There are dozens, if not hundreds of strategies that purportedly allow you to generate passive income, and all of them have their merits. However, there are several problems with passive income that need to be addressed.
Passive income streams don’t start out passive
First, there are some income streams that require little-to-no effort from you on an ongoing basis, but even these require at least some effort to start. Take our dividend-paying stock as an example: Before you can start generating passive dividend-paying income, you’ll need to carefully research different dividend stocks, do your due diligence, and purchase your shares.
The same is true of many other supposedly passive income streams. For example, if you’re hoping to generate rental income from a property, you’ll need to spend time finding the right property, fixing it up, and attracting the right tenants. If you want to make money from advertising on a blog, you’ll need to spend time writing content and attracting an initial audience before you can build that momentum.
Many passive income streams still require upkeep
Some income streams fall into the “set it and forget it” category, but the majority of passive income streams still require ongoing upkeep. Within that set, some income streams can be downright disruptive in your life. For example, if you’re making money via advertising on a blog, you’ll need to create new posts on a regular basis and maintain your website. If you rely heavily on organic search traffic and you’re penalized by Google, you’ll have to quickly adapt your strategy if you want to survive.
The same dilemma applies if you own a rental property. Ideally, you’ll generate income via rent paid by tenants, but what happens if you have a tenant who refuses to pay rent or one who destroys your property? You’ll need to manage an eviction, which can be both expensive and time-consuming. In other words, it compromises both the “passive” and the “income” part of “passive income.”
Capital is a massive gatekeeper
You’ll also find that capital is a massive gatekeeper for many passive income strategies. Anyone can start a blog, more or less for free, and anyone can try to start a business selling stock photography. But if you want to make substantial income with strategies like managing rental property, collecting dividends from stocks, or loaning money to peers, you’ll need tens of thousands of dollars in the bank.
If you’ve already got your finances together and you’re making a strong stream of revenue from an active source, this may not be a big deal for you. However, it compromises the accessibility of some otherwise universal strategies.

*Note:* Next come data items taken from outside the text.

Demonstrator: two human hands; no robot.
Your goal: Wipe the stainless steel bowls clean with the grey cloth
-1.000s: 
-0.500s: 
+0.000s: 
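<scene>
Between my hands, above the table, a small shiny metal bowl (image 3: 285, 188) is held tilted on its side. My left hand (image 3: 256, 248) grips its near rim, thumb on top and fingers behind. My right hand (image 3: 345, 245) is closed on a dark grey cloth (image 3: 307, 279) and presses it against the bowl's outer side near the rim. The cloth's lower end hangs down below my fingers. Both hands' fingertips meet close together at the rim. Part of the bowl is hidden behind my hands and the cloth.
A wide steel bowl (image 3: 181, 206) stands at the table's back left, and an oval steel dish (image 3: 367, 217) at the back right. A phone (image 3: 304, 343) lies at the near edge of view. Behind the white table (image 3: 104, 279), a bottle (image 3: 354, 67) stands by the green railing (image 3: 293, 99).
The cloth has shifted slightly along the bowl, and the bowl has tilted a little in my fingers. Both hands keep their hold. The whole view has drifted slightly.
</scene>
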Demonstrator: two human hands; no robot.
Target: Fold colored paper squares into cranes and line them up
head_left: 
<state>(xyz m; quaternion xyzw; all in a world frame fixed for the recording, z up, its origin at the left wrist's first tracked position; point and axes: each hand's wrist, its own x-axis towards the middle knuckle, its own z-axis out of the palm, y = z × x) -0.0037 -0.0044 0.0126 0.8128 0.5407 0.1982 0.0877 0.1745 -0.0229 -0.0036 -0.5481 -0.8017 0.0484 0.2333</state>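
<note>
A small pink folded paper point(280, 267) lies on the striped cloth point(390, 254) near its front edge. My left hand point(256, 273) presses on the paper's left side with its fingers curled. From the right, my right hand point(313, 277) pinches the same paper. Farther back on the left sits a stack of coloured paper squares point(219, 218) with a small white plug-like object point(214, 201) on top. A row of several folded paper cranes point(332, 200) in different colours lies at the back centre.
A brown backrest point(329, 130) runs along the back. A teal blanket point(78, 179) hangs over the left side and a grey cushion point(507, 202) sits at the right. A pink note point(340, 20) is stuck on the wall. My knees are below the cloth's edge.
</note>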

There’s no surefire formula
Even with a good plan and significant business experience, there’s no guarantee that you’ll be able to make money passively. Most approaches require you to put together a comprehensive strategy and be prepared to fend off competition, economic challenges, and other threats. Too many people venture into the world of passive income believing they can follow a step-by-step approach and end up making money with little to no effort. They face a rude awakening when they encounter the first challenge that requires them to pivot their approach.
Passive income sounds fantastic on paper because it offers entrepreneurs a chance to generate income with a minimal number of hours spent. However, there are many misconceptions surrounding passive income that lead people to overestimate their value and approachability. In many cases, passive income requires substantial upfront effort, initial capital, and modest ongoing efforts; even then, there’s no guarantee of success.
Still, if you’re interested in diversifying your revenue streams or if you just want more opportunities to build wealth, passive income development could be right for you. Just be sure you treat it as a business strategy and not a get-rich-quick scheme.